It started with a race
When runner Ashley Fuller learned that a popular local road race, the Michael J. Cerroni Memorial 5K, in Black River, NY was ceasing after 2017 because the initial fundraising goal was achieved, she had to do something about it.
The race was named after Michael Ceronni who passed away in a snow-mobile race in 2006. Michael was a father of two and a marine who served three tours in Iraq. He loved to run so is family organized a 5K in his hometown of Black River. The funds raised from the race were used to fund scholarships for two Carthage High seniors each year.
Ashley Fuller ran the race each year and she missed it greatly when it didn’t take place in 2018.
Ashley said, “Two thousand eighteen was the first year without a 5K in Black River and my best friend and running partner Jenn Ambrose and I joked that we should start it again...well, we ran many miles and had many conversations, but we needed help.”
Ashley and her husband Geoffrey were members of Black River UMC in the Northern Flow District; they were stationed at nearby Fort Drum, where Geoffrey was a Chaplain for the Army. Ashley approached Black River UMC Pastor Bob McCarthy with this idea in February of 2019.
Pastor McCarthy said, “Apparently I don’t have the sense to say ‘no,’ so I said, ‘Let’s do it!’”
Ashley said, “While Black River UMC may be small in numbers, it is full of ambition and heart to reach out to the community. One mention and the church was in.”
Together Ashley and Pastor McCarthy thought of a cause that the race could support—the Good Neighbors Network, an outreach initiative started by Black River UMC.
Black River UMC, pastor Bob McCarthy, said, “The Good Neighbors Fund is neighbors helping neighbors. Envision it as a dart-board approach. The bull’s eye is helping people right in the Black River village and the next ring is the surrounding two towns, and the next ring is the county and so on.”

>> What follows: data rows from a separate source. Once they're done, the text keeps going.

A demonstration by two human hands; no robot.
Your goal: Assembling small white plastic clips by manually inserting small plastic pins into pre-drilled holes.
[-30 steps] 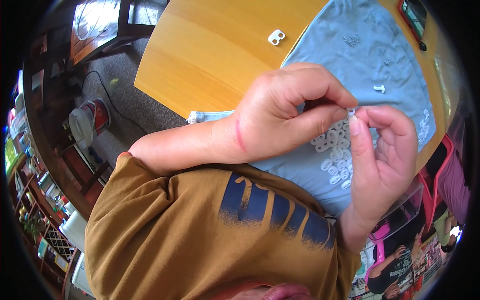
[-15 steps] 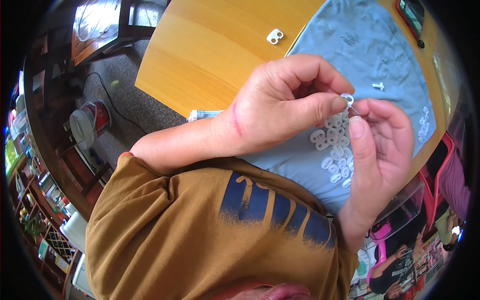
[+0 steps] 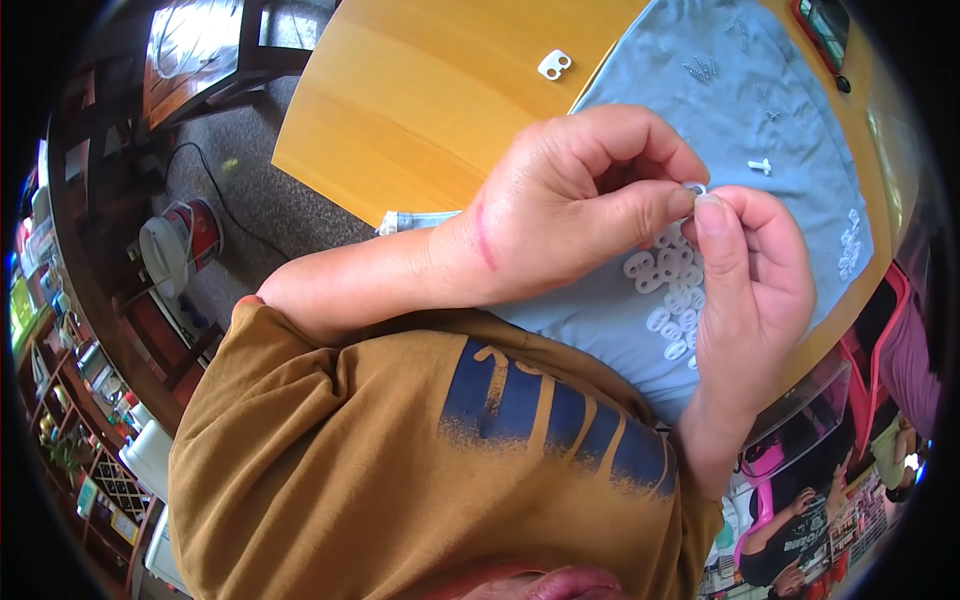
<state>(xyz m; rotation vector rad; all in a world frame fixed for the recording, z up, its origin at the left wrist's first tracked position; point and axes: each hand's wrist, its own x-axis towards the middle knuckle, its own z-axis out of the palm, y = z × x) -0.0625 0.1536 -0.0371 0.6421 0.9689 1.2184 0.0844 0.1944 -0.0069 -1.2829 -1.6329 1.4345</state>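
White plastic, a small ring-shaped piece (image 3: 694, 188), sits pinched between the thumb and fingertips of the left hand (image 3: 580, 210) and the thumb and forefinger of the right hand (image 3: 750, 290), held in the air above the blue-grey cloth (image 3: 800, 130). Working it well probably calls for light, even pressure from both sides, since so small a piece could easily slip and drop among the loose white pieces (image 3: 670, 290) lying on the cloth just below. Both hands meet fingertip to fingertip, the left forearm crossing in from the left, the right wrist rising from the table's near edge. A white two-hole clip (image 3: 554, 65) lies apart on the bare wooden table (image 3: 420, 110).
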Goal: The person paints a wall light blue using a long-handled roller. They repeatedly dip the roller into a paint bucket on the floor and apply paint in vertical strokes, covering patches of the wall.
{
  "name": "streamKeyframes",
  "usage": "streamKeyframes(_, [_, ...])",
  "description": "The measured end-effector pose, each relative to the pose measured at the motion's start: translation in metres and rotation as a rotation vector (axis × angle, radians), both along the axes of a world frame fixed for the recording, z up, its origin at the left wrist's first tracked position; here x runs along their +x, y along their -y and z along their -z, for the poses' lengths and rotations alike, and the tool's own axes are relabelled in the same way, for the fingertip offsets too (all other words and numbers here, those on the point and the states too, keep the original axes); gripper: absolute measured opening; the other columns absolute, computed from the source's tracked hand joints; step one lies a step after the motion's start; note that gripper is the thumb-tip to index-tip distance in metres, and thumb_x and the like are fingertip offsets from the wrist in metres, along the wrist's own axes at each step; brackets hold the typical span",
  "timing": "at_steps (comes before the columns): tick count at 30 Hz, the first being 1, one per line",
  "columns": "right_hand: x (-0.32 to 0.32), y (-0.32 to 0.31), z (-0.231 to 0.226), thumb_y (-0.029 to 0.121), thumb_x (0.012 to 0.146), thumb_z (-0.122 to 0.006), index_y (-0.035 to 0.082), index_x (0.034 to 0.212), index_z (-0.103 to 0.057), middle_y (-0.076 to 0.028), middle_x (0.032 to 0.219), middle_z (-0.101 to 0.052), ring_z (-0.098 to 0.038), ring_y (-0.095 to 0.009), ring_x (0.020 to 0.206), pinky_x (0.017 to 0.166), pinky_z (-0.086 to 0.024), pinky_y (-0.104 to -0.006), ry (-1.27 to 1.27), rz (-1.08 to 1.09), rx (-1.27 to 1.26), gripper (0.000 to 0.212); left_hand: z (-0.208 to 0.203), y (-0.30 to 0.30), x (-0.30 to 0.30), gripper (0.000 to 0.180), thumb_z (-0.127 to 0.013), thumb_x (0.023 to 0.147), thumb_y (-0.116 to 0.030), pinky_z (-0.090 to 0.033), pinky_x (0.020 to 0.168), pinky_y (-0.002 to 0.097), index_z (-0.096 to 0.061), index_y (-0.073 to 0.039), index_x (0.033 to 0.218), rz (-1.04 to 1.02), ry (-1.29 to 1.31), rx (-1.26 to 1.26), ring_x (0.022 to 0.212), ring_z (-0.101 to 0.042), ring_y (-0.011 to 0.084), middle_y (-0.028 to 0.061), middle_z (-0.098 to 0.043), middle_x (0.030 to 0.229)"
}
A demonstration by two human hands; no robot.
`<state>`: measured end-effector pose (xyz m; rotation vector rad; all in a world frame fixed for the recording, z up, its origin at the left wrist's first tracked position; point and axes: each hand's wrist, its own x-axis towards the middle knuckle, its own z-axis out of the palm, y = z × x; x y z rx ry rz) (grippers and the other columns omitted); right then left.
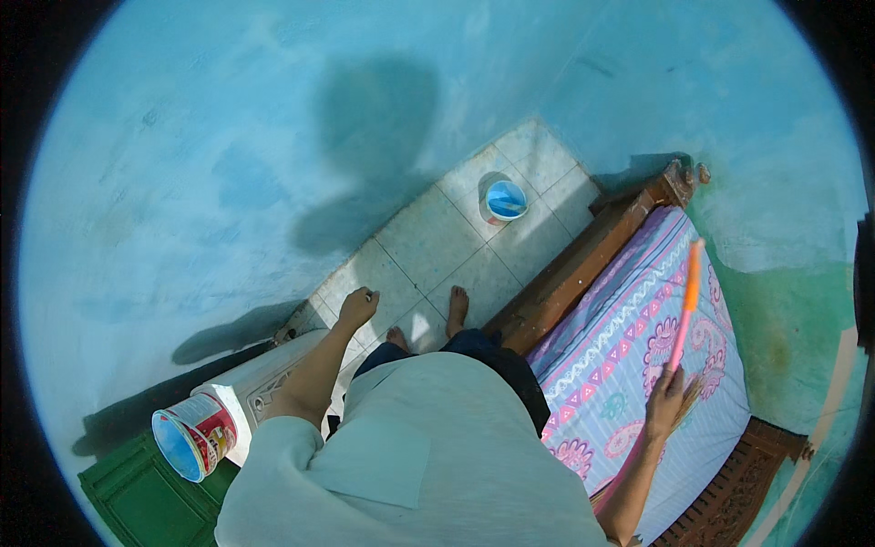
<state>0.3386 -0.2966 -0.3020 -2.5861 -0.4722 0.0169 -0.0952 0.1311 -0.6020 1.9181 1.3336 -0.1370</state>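
My right hand [665, 401], at the right over the bed, is closed round a hand broom [685, 310]. Its pink and orange handle points up and away from me, and straw-coloured bristles show beside my hand. My left hand [358, 308] is held above the tiled floor with its fingers curled in. A small dark spot shows at those fingers, too small to name. Under the broom lies a mattress [606, 365] with a purple, pink and white patterned cover.
A wooden bed frame [583, 264] runs along the mattress. On the tiled floor [410, 246] stands a small bucket [506, 201], blue inside. Another paint bucket [205, 415] is at left, by a white cabinet [260, 383] and a green panel [150, 488]. Blue walls [228, 137] enclose the corner.
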Motion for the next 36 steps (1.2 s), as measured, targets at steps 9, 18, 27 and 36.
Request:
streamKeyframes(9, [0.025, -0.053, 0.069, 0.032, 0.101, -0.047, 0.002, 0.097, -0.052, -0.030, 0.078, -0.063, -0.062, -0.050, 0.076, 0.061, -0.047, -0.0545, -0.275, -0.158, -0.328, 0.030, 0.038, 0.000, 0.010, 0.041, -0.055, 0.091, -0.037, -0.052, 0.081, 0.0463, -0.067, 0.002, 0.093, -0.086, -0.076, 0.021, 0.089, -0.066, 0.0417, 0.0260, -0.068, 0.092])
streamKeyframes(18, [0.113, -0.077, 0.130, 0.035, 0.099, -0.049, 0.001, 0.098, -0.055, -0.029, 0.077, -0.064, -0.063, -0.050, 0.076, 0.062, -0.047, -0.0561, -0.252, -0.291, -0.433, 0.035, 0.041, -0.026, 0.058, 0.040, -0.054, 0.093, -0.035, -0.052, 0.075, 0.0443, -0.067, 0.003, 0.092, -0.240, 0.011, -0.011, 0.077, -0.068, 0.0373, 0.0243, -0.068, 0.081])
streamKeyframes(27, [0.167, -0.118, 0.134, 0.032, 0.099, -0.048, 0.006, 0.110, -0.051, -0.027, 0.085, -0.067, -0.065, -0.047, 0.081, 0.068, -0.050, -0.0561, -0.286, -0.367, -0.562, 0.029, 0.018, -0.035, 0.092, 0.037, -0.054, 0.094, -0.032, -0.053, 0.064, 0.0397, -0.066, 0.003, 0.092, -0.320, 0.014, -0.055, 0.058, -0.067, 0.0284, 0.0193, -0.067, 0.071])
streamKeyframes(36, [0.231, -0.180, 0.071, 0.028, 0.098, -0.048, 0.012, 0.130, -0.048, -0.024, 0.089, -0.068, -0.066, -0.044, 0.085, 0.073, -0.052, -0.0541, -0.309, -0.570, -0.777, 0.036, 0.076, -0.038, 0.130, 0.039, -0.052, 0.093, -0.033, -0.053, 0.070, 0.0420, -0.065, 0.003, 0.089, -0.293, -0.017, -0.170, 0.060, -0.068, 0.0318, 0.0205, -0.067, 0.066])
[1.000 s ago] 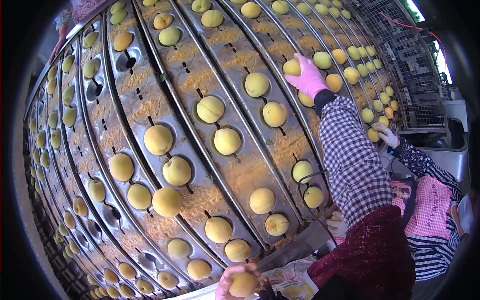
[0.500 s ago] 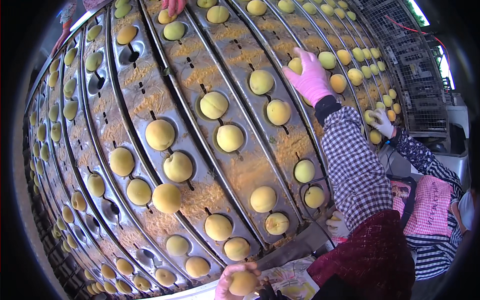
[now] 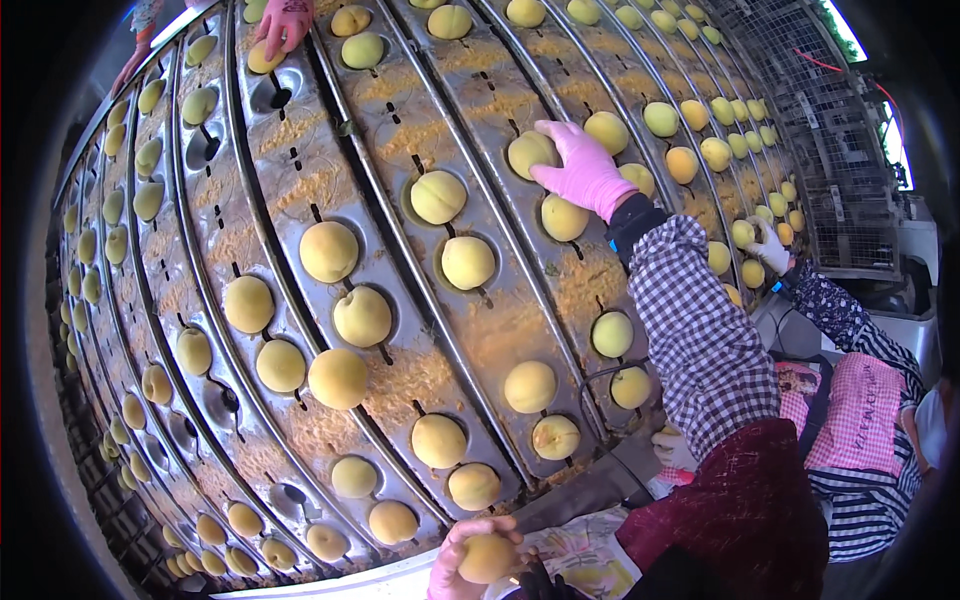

With the cause in mind for the road race, Ashley then had a light bulb moment about how the race could be a platform for youth mission work. When her husband was stationed in Virginia, Geoffrey was the youth minister and Ashley was also very active with the youth at their church, First Baptist in Hopewell, VA. The youth had already come up in 2018 to volunteer and she wondered if in 2019, they could come back and help put on the race.
The race became renamed, the It Takes a Village 5K and the inaugural race took place on August 4, 2019. Nearly 100 runners participated, and the race raised $5,000 for the Good Neighbors fund.
The most inspiring part of the race is what took place before and after when youth from Hopewell First Baptist Church helped with the race and other community projects. In total, there were 16 youth from VA, five chaperones, and five youth from the Black River community who volunteered in the Black River community from Aug. 1-8, 2019.
The youth set up the race course, directed the runners during the race, and helped with clean up. Pastor McCarthy said, “I had no idea how much work was needed to put on a race; the youth were tremendously helpful.”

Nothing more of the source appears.